What you are asked to do:
Copy exactly the lines from the start of the material through the line with "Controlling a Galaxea". Pictures stay out of the copy.

Data section:

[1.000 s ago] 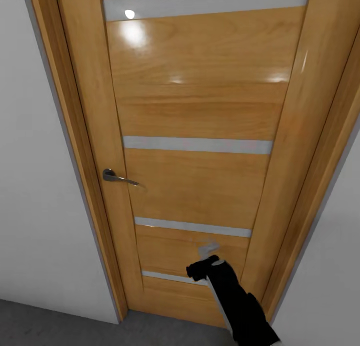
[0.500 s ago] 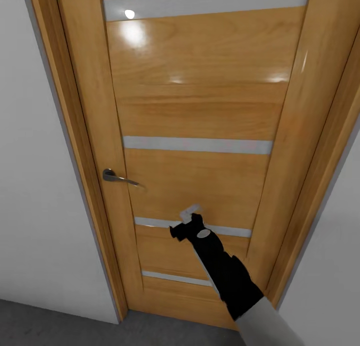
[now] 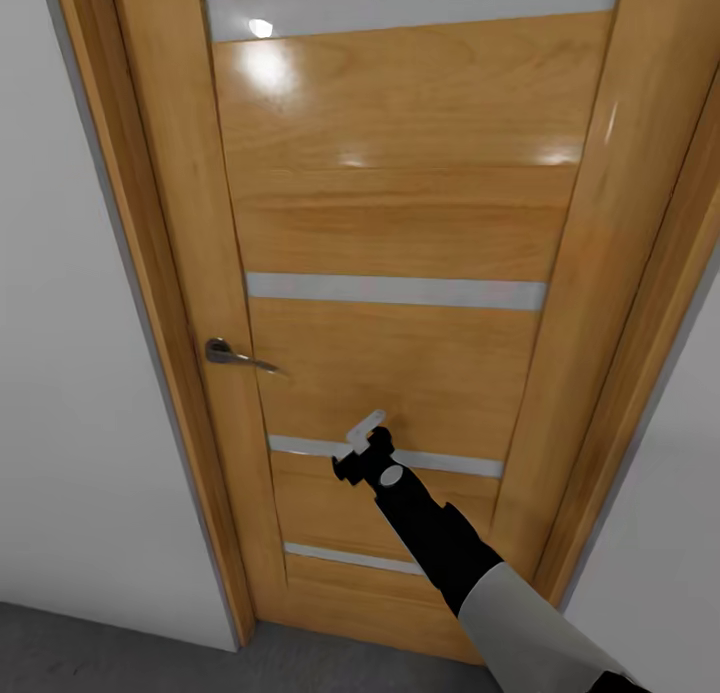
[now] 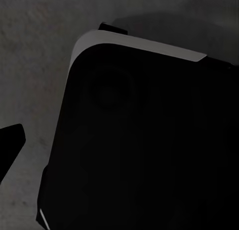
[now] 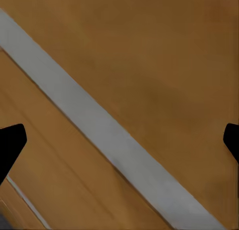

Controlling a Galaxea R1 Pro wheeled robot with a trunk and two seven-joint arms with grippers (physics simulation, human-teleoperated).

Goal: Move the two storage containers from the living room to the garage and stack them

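Right gripper (image 3: 361,437) rose toward door (image 3: 400,223) | jaws wide, empty | left gripper state unclear

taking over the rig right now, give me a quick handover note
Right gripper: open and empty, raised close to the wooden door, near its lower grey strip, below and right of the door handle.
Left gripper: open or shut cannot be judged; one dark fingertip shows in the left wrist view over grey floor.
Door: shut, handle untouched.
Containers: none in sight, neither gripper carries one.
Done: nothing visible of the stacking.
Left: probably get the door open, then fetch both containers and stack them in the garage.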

Reply to the exercise:
[1.000 s ago] 
[0.500 s ago] 
[now] 
[now] 
[now] 

Controlling a Galaxea R1 Pro wheeled robot with a trunk and two seven-joint arms with grippers (physics simulation, human-teleoperated).

Work on this exercise is done.